7) Logs. If you don't have any of the common problems above,
   then you should look for errors in your log files.

   First look for errors in your MTA log files. On Red Hat that
   would be in /var/log/maillog.
 
   Look in the log starting at the time you sent a test message.
   You should see your initial message come in and be passed
   onto to your Mailman list, afterwards you may see warnings
   or errors caused by Mailman trying to send out mail to the
   members of the list.

   Next look in Mailman's logs. The files are in ~mailman/logs/.
   There are several logs to look in for problems:
     error
     smtp-failure
     smtp
     vette
     config
     post

   Note: if you look in the qrunner log you will see several
   warnings about "Could not acquire qrunner lock", these are
   actually normal and are NOT a problem.

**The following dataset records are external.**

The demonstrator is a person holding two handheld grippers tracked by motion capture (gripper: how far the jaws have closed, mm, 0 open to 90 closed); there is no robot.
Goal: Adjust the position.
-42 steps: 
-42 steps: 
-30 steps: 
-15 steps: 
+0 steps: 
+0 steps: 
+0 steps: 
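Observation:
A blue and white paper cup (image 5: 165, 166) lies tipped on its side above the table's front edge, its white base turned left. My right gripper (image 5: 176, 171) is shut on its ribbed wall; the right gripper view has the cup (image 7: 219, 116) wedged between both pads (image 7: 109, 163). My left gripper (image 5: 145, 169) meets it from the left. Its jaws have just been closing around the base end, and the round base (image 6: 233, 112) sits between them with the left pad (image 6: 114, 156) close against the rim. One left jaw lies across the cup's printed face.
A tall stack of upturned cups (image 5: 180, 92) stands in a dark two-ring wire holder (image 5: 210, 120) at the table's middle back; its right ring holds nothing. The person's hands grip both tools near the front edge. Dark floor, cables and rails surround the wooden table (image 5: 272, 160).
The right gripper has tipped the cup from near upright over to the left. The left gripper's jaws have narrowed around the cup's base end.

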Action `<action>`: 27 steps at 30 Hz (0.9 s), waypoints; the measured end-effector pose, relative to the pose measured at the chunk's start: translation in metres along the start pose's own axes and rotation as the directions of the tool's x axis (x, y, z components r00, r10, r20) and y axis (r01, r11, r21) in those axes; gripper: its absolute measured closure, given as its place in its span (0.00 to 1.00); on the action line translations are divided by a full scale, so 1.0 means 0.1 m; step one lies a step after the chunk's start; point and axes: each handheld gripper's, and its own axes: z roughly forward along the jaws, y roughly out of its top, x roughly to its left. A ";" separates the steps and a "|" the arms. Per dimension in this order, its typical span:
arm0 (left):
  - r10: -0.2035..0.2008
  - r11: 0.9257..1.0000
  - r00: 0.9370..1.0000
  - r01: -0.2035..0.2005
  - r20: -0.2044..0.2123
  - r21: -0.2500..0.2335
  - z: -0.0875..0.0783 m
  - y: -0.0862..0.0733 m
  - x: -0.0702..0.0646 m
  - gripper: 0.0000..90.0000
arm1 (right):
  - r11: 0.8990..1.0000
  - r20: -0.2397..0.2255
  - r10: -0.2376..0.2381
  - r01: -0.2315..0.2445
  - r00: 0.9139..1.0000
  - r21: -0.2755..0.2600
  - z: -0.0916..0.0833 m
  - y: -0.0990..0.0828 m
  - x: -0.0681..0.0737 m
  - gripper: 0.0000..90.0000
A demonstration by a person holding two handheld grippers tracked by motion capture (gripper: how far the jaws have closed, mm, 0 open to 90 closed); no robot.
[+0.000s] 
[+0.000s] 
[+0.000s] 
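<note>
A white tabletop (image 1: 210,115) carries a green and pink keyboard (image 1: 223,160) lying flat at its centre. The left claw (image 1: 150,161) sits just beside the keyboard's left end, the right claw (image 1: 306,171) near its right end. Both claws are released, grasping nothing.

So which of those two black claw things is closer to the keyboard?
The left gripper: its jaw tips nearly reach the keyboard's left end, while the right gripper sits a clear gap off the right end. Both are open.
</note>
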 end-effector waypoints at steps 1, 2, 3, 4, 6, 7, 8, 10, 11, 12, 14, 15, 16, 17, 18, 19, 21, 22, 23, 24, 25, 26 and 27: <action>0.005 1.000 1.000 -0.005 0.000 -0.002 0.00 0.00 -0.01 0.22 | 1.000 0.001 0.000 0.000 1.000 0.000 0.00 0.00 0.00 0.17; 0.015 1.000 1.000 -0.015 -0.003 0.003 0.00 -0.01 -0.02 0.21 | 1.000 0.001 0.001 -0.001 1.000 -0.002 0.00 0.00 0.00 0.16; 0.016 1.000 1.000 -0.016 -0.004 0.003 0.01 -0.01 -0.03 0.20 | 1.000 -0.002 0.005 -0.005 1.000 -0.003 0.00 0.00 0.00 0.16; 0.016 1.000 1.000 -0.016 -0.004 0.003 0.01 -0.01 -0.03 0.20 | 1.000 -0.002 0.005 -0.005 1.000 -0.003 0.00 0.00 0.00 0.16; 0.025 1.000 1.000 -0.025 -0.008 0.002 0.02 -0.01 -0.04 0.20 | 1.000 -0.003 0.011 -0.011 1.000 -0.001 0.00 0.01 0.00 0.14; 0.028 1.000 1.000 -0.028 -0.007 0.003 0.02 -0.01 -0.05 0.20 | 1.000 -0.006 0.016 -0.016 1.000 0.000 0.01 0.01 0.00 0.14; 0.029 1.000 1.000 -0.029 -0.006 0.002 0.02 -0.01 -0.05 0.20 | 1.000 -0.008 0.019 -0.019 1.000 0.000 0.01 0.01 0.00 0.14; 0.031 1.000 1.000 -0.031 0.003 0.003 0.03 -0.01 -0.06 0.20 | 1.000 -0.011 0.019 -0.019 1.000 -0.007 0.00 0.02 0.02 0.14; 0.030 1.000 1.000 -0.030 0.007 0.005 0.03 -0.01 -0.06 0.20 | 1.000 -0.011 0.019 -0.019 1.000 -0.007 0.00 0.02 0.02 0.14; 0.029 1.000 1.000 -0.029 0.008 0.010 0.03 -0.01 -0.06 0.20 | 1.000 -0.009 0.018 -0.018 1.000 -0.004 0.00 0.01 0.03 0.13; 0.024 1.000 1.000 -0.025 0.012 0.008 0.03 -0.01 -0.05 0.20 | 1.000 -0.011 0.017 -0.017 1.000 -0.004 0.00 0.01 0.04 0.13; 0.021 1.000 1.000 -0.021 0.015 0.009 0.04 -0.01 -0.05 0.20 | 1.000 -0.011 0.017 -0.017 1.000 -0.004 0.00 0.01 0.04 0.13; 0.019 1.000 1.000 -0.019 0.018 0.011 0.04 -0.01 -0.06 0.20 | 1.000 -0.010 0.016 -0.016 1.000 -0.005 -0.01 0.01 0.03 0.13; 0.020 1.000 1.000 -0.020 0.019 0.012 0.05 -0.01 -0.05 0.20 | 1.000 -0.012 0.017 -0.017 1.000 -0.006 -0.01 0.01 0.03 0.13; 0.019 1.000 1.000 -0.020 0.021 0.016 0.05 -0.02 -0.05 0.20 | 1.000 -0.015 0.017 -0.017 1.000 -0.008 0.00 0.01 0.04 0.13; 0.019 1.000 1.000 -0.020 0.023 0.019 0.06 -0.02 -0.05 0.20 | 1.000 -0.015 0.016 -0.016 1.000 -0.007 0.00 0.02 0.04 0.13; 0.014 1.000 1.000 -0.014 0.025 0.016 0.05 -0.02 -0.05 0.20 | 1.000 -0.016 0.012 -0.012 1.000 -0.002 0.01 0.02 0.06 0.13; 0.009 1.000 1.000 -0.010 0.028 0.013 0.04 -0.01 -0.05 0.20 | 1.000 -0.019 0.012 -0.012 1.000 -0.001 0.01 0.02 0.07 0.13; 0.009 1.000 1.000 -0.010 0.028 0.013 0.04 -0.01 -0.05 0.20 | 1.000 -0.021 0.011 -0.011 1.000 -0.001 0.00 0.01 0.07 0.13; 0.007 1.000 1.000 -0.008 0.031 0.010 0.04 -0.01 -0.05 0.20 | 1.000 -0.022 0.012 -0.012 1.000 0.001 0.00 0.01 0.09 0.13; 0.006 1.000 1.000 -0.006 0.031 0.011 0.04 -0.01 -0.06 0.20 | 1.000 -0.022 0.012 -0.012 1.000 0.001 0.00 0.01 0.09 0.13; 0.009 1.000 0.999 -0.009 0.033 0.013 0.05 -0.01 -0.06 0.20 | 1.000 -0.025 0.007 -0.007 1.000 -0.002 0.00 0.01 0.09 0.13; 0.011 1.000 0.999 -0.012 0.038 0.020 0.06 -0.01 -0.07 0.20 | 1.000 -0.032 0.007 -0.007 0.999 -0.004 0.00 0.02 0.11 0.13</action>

   Every line in the log files is dated so you should be able to
   isolate the place in the log files to start looking, based on
   when your problem started. 

8) Qfiles. You may have a malformed email (or one that is simply
   too big) clogging up the flow of mail to your lists. Mail
   that is queued up by Mailman is stored in the directory:
     ~mailman/qfiles

   Move any files out of the directory and into a temporary 
   directory, then send a new test message to your list. If that
   works, then you can move some of the old queued up files back
   and let those process.  If it stops working again then you
   have a bad message in that batch - delete them or copy them to
   a different temporary directory.

======

Please feel free to critic and expand on this.  I'm hoping that it
proves useful as a starting point for folks having mail-flow problems.